Engelberg / instaparse

Eclipse Public License 1.0
2.74k stars 149 forks source link

Is there proper way to do exclusion in a CFG? #213

Closed GlassGhost closed 2 years ago

GlassGhost commented 2 years ago

This isn't really an issue so much as a cry for help, but perhaps something could be said in the readme on exclusion if there is an answer to this question

A short introduction to the Lambda Calculus by Achim Jung listed a less ambiguous grammar for the lambda calculus

Without a strict grammar the term \x.x y could be parsed as With auxiliary brackets, the 2 possible interpretations can be indicated by writing \x.(x y) and (\x.x) y, respectively. According to convention, only the 1st interpretation should be possible.
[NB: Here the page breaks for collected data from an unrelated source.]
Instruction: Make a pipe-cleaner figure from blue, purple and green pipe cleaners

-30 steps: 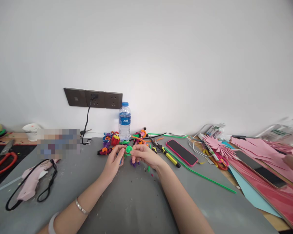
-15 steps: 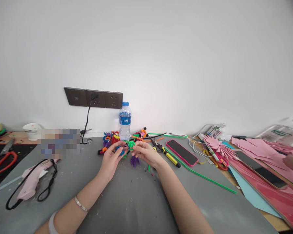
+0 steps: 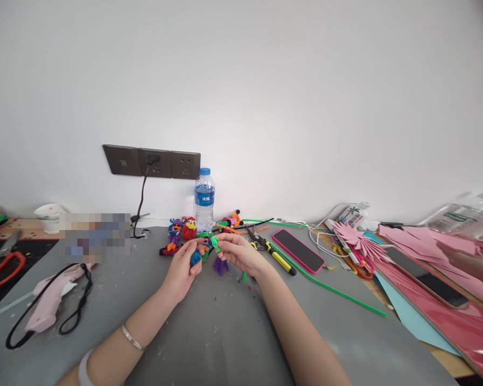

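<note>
My left hand [image 3: 182, 272] pinches a small blue fuzzy piece [image 3: 196, 256] between thumb and fingers. Beside it, my right hand [image 3: 241, 254] grips a small coiled green piece [image 3: 214, 242] at its fingertips. The two pieces are a little apart. Behind my hands stand colourful fuzzy figures, among them a red one [image 3: 189, 228] and a purple and orange one [image 3: 174, 229]. A purple tuft [image 3: 221, 266] lies just under my right fingers.
A water bottle [image 3: 205, 201] stands by the wall. Right of my hands lie yellow-black pliers [image 3: 280, 261], a pink-cased phone [image 3: 299, 251] and a green stem [image 3: 342, 291]. A pink glue gun [image 3: 50, 303] lies left. Another person's hand [image 3: 473, 266] is over pink paper at far right.
The blue and green pieces have moved apart, and the green piece has turned in my right fingers. The other person's hand reaches further in over the paper. The view has shifted slightly.
</note>
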`<move>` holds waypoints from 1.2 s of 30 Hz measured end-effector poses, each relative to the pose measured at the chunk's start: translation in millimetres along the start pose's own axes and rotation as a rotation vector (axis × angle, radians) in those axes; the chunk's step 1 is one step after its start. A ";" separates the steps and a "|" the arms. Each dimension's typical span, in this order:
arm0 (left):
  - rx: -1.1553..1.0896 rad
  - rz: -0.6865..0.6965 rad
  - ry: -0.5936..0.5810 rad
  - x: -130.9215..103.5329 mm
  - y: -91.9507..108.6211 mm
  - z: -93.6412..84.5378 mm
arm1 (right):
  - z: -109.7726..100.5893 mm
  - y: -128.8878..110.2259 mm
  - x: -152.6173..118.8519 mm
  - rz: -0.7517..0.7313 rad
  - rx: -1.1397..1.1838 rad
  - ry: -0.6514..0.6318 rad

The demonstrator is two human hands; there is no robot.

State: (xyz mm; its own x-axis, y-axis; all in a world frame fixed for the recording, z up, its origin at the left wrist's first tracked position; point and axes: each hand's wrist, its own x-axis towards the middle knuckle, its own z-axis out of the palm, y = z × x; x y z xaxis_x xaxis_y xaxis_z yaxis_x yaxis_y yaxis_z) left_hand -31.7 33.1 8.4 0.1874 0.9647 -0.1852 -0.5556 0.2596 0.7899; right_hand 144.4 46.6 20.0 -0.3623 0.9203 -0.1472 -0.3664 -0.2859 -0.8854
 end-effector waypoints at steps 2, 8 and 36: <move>-0.018 -0.006 0.012 0.7 -0.4 0.6 | 0.8 0.1 -0.3 -0.002 0.006 0.001; -0.052 -0.022 0.017 4.2 0.2 0.4 | 3.9 -2.4 -1.4 -0.030 0.042 0.024; -0.063 0.067 -0.111 5.4 -2.0 -3.0 | 10.6 11.3 2.3 0.067 -0.048 -0.050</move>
State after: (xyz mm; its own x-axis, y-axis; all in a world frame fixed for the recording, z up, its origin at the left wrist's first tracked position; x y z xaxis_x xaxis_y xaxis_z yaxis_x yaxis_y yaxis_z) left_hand -32.0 38.0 4.0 0.2344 0.9700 -0.0651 -0.6193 0.2006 0.7591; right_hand 130.4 42.6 14.4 -0.4279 0.8845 -0.1858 -0.2985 -0.3324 -0.8947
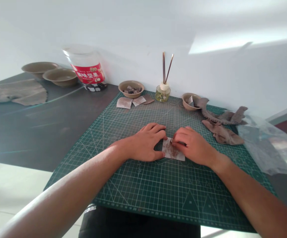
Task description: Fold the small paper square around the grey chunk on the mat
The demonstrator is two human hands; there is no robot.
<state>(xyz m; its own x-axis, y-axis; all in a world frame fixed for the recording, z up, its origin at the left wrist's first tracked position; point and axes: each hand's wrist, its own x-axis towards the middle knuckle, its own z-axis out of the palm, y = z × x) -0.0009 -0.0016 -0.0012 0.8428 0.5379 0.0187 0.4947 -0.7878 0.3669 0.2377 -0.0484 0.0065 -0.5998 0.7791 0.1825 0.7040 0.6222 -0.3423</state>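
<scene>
A small whitish sheet with brown smears, which looks like sandpaper (175, 153), lies flat on the green cutting mat (143, 185). My left hand (147, 142) rests at its left edge, thumb and forefinger spread apart and pressing on the paper. Over the upper right part of the sheet, my right hand (193, 145) is closed in a pinch. A small dark piece (171, 140) shows at its fingertips, touching the paper; most of it is hidden by the fingers.
Behind are a bowl of brownish chips (131, 90), white paper squares (124, 102), a reed diffuser (162, 92), another small bowl (189, 105) and crumpled grey-brown cloths (223, 132). Clear plastic (265, 148) lies right. Bowls (61, 77), a red-labelled tub (89, 71) and cloth (17, 92) stand left.
</scene>
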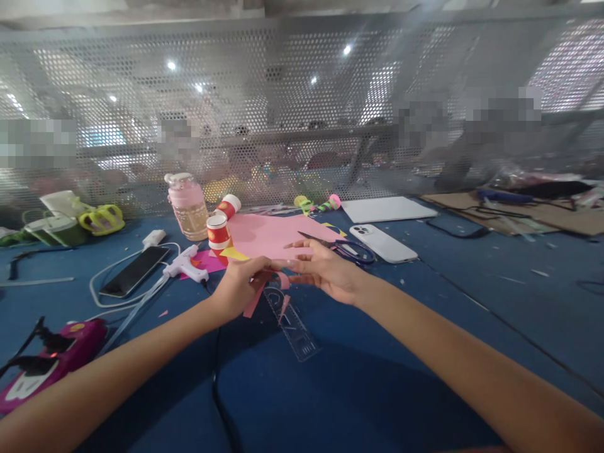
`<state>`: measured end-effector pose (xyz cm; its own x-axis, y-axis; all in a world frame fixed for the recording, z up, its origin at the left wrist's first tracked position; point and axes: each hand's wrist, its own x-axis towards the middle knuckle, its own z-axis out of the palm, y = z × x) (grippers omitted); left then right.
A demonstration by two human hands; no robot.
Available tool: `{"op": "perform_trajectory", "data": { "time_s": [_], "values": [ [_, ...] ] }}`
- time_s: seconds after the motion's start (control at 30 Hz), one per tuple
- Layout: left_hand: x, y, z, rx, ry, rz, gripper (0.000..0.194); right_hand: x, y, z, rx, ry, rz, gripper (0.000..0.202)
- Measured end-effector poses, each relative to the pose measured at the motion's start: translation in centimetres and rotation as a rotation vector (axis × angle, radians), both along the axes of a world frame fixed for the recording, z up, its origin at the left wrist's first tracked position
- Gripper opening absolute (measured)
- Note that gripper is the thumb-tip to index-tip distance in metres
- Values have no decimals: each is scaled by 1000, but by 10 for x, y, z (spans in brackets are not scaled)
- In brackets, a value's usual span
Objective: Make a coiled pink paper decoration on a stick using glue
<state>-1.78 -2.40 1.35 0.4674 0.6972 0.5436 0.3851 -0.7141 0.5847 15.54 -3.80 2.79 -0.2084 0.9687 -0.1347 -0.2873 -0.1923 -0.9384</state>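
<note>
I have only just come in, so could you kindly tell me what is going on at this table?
A person is handling a narrow pink paper strip over a blue table. The left hand holds it, and the fingers of the right hand are close to its curled part. A larger pink sheet lies just beyond the hands, with scissors, a clear ruler and a white glue gun lying nearby.

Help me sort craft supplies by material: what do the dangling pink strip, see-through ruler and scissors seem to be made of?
Pink strip: matte paper or thin card, judging by its thin, flat look. Ruler: probably smooth, clear plastic, since the blue table shows through. Scissors: dark blades, likely metal; the smooth blue handle loops look like plastic.
</note>
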Motion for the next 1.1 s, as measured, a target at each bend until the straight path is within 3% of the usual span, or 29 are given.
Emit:
{"op": "perform_trajectory", "data": {
  "time_s": [0.23,0.37,0.47,0.57,0.63,0.73,0.87,1.0,1.1],
  "values": [
    [-3,3,-7,127,79,-43,16,-1,-4,-1,47,-49,59,70],
    [-3,5,-9,111,109,-1,12,-1,-4,-3,54,-96,4,76],
    [-1,4,-11,-79,55,-22,14,-1,-1,-6,79,-74,-29,76],
    [5,-2,-14,-345,-94,-62,25,-1,2,-10,130,-11,-60,73],
    [9,-7,-17,-428,-174,-34,32,-2,4,-13,156,30,-114,73],
    [13,-15,-21,-406,-203,4,34,-4,7,-16,179,75,-202,74],
    [14,-20,-24,-275,-83,-46,27,-6,7,-18,128,98,-246,74],
    [12,-20,-23,-184,19,-51,21,-6,5,-15,55,99,-213,73],
    [13,-18,-20,-223,-96,13,23,-5,5,-13,52,128,-165,68]
  ]
}}
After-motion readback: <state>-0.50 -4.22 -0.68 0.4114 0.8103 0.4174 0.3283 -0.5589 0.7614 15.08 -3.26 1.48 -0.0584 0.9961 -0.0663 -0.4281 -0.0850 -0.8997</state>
;lambda.abnf_____________________________________________Lambda Calculus RFC2234
;(<Variable> / "(" <fun> ")") replacing <head−atom>
;and <Variable> replacing x from Achim Jung's grammar
    <term> = <fun> / <app> / <atom>
     <fun> = <LAMBDA>, <Variable>, ".", <term>
     <app> = (<Variable> / "(" <fun> ")"), <atom> / <app>, <atom>
    <atom> = (<Variable> / "(" <fun> ")") / "(" <app> ")"
<Variable> = *((<AllUTF8Chars_Except_EscapableChars>) - <EscChars>)
<EscChars> = "." / "(" / ")" / <LAMBDA> / <WSP>
  <LAMBDA> = %5C     ; \ for lambda should be %x03BB but this is a tutorial
     <WSP> = *( %x20 / %x0A / %x09) ;space, linefeed, or HTAB

I wrote grammar to parse the lambda cal in abnf, except for one thing:

<Variable> = *((<AllUTF8Chars_Except_EscapableChars>) - <EscChars>)

This line uses a exclusion operator which to my knowledge makes the parser no longer a CFG

GlassGhost commented 2 years ago

I found this gem that might be the answer I'm looking for-->Exclusion in a context-free language?

Here is the quote, but I'm having trouble understanding it:

I am learning automata theory, and I am confused about this exercise:

Give context free grammar to create the following language where the input alphabet is ${a,b}$

$L = {w \text{ where }w\text{ is NOT of the form }b^n a^n}$

So, I understand how to create ${b^n a^n, n\in\mathbb{N}}$:

$$S \to bSa \mid \epsilon$$

But I am lost as to how to generate a language that is ${w \text{ where }w\text{ is NOT of the form }b^n a^n}$. Help would be appreciated.

A word in $L$ must either be of the form $b^i a^j$ with $i \neq j$ or it must have $ab$ as a substring. Therefore you can write a context-free grammar $G$ for $L$ as the union of two context-free grammars $G_1$ and $G_2$ for $L_1 = {b^i a^j \mid i \neq j}$ and $L_2 = {w \in {a,b}^* \mid ab \mbox{ is a substring of } w}$.

It is easy to come up with a context-free grammar $G_2$. In fact, it is even easy to come up with a regular expression for $L_2$: $(a \mid b)^ab(a \mid b)^$. Therefore I will only focus building $G_1$.

A word in $w=b^ia^j \in L_1$ can be written as $w = b^k \alpha a^k$, where $k = \min {i,j }$ and $\alpha$ is a non-empty string containing only $a$s or only $b$s. Conversely, all words of the form $b^k \alpha a^k$ belong to $L_1$. Then, this is a valid grammar $G_1$:

$$ \begin{align} S &\to bSa \mid A \mid B \ A & \to aA \mid a \ B & \to bB \mid b \end{align} $$

Engelberg commented 2 years ago

I'm not familiar with the - operator you're showing here, but it sort of looks like this is happening at the token level, trying to define all the characters that are not escape characters, which you can probably do with a regular expression. Negative lookahead might also be relevant, but should be used sparingly.

GlassGhost commented 2 years ago

Ok, I looked it up and according to https://www.cs.unc.edu/~plaisted/comp455/slides/cfl3.5.pdf

You cannot have exclusion in a cfg, and if you do it is no longer a cfg.

Which can make things a lot slower and more complicated or just plain old not work at all, which is why I think it wasn't included in abnf/ebnf

GlassGhost commented 2 years ago

This is correct right?

https://github.com/Engelberg/instaparse/issues/116

is negative lookahead a implementation of exclusion or a not operator?? is it still context free?

Engelberg commented 2 years ago

I am unfamiliar with the term "exclusion operator", so I can't answer that question directly, but yes, the whole point of negative lookahead is to scan ahead and only permit strings that do NOT satisfy some grammar rule starting from that point. This allows you to implement certain things that are not context free.